Proje E: İnsan hakları materyallerinin saklı tutulduğu bir arşivden
çıkarılmış yapılandırılmamış verilerle yapılan araştırma çalışmaları. En geniş potansiyel etkiye sahip olabilecek uygulama alanı, normalde ilişkisel bir
üslupla ele alınmayan eldeki mevcut veriden yeni olgular ve kanıtlar çıkarabilmek için metin
madenciliğiyle ağ tekniklerini birleştiren bir uygulama alanı olacaktır. Pek çok insan hakları
örgütü, baskıcı rejimlerden kaçırdıkları büyük arşivlere ya da mağdurlardan toplanan geniş
ölçekli tanıklıklara sahiptir. Bu veri seti içerisine gömülmüş ilişkileri düzgün bir şekilde
tarayıp anlaşılabilir bir üslupla sunmak mümkündür. Aynı şekilde eski tanıklıklardan farklı
vakalara ders çıkarmak için faydalanılabilir.
Böyle bir çalışmada ilk aşama birincil kaynağa sahip tecrübeli bir örgütle ortaklaşma
yoluna gitmektir, bu esnada bu örgüte hangi sorularla gidileceğini belirleyecek uzman bir
araştırmacıya gerek olacaktır. Bir sonraki aşama eldeki araçları belli sorulara uyarlamak ve
uygulamaktır. Son aşama ise, yeni bir açılım sağlanıp sağlanmadığını belirleyebilmek için
analiz sonuçlarını değerlendirmektir. Bu projenin faydalı sonuçlar üretmesi muhtemelen 2-3
sene alacaktır. Diğer taraftan araştırmacı, daha ilk aylarda, seçilen ortağın ya da belirlenen
veri setinin sonuç getirici olup olmadığını bilecek duruma gelecektir.
Proje F: Bir ülke veya sorun bağlamında birbiriyle bağlantılı hak
ihlallerinin “parmak izi” haritasını yaratmak.

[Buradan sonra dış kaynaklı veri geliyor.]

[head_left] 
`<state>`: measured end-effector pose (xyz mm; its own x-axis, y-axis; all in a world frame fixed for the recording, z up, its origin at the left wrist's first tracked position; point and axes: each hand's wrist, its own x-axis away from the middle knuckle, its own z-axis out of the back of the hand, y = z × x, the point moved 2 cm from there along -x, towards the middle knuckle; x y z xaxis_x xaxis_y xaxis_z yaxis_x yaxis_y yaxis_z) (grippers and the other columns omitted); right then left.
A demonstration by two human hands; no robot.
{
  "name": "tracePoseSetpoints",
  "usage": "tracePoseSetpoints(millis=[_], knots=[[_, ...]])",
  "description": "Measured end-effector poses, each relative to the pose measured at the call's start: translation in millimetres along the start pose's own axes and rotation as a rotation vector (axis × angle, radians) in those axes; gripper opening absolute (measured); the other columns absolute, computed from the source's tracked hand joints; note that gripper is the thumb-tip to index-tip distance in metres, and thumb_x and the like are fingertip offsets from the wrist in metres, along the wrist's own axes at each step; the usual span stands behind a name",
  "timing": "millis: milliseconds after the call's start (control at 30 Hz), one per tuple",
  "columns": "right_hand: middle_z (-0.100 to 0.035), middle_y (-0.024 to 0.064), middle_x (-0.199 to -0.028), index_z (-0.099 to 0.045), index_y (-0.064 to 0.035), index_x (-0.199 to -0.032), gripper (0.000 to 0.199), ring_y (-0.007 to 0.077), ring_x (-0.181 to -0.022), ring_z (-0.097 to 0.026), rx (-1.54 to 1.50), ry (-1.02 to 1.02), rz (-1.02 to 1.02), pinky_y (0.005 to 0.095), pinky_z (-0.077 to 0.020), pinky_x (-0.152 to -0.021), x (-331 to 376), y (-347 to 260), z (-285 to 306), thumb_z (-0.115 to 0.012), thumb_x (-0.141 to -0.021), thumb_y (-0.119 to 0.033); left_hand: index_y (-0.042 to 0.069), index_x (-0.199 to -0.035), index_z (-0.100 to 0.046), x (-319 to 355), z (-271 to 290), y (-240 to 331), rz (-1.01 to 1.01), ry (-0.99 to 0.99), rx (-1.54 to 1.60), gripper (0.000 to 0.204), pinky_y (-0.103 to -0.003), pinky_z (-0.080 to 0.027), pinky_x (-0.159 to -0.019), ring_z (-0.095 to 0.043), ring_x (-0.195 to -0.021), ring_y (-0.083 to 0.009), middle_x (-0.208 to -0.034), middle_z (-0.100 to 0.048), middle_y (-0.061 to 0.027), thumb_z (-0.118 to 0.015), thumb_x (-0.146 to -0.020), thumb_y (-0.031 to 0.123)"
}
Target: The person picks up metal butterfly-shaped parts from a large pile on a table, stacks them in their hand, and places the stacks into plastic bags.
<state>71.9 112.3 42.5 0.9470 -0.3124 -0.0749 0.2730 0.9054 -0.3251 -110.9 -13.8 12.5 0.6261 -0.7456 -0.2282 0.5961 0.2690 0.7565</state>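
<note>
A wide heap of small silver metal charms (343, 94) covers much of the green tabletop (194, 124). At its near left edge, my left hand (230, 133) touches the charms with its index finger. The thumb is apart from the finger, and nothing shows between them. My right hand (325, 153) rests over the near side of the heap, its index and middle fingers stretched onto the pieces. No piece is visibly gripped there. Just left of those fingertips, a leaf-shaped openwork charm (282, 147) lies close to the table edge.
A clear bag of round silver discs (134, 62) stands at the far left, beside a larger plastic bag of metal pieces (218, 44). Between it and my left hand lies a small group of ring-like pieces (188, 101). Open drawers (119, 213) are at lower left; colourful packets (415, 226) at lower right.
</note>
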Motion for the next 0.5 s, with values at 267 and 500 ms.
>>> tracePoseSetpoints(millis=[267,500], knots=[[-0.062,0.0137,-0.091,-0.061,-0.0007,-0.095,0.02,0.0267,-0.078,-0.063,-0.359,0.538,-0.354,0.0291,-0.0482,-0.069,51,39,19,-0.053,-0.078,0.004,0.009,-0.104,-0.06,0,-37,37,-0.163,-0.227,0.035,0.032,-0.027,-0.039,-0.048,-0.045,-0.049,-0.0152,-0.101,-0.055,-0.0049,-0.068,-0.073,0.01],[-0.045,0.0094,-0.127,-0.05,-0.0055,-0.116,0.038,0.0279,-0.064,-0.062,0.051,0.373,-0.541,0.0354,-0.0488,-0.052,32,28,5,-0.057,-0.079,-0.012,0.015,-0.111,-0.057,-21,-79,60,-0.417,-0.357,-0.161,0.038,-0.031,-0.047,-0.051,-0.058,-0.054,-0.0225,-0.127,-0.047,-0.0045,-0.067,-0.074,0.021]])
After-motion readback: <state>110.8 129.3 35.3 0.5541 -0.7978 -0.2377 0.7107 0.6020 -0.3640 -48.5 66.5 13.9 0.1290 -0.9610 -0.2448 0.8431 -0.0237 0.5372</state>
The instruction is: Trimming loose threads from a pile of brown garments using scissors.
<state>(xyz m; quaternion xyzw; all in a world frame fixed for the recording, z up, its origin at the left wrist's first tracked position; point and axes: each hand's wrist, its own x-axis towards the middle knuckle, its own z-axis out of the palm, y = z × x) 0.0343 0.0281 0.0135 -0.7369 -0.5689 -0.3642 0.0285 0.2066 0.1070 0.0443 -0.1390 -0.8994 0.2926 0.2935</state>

Ortak özellikler göstereme eğilimine sahip insan hakları ihlalleri olup olmadığını
bilmek bir hayli ilginç olurdu. Böyle bir çaba, farklı hakların nasıl birbiriyle bağlı olduğunu
görmek için, belli bir bölgedeki sorunların veya olayların bir örüntü oluşturup oluşturmadığını
belirlemek için faydalı olabilir. İnsan hakları alanında soruşturmalar yapanlar tarafından
üretilmiş geniş bir arşiv var mevcutta. Bu veri setinden bir yakınlıklar haritası çıkarmak
mümkündür. Bu haritada her bir düğüm bir insan hakkına tekabül edecek, düğüm çiftleri
arasındaki bağların gücü de bu hakların ihlal edildiği vakaların sayısıyla belirlenecektir. Bir
diğer olasılık da, belli bir bölge ya da çatışma hakkında çıkmış haberlerden derlenmiş ilişki
setlerini kullanan ağlar yaratmaktır. Bu ağlar elbette ki kimi belirsizliklerle, eksikliklerle ve
önyargılarla malul olacaktır, fakat yine de ortaya çıkan haritalar iletişim ve eğitim anlamında
son derece faydalı olabilir.
Bu türden bir çalışmanın gerektireceği türden iyi bir ekipte bir veritabanı uzmanı, bir ağ
analisti ve bir grafik tasarımcısı bulunmalıdır. Veri kaynaklarının ne kadar iyi
yapılandırıldığına bağlı olarak altı aydan bir yıla uzanan bir sürede bu türden haritaların iyi
örneklerini ortaya koymak mümkündür.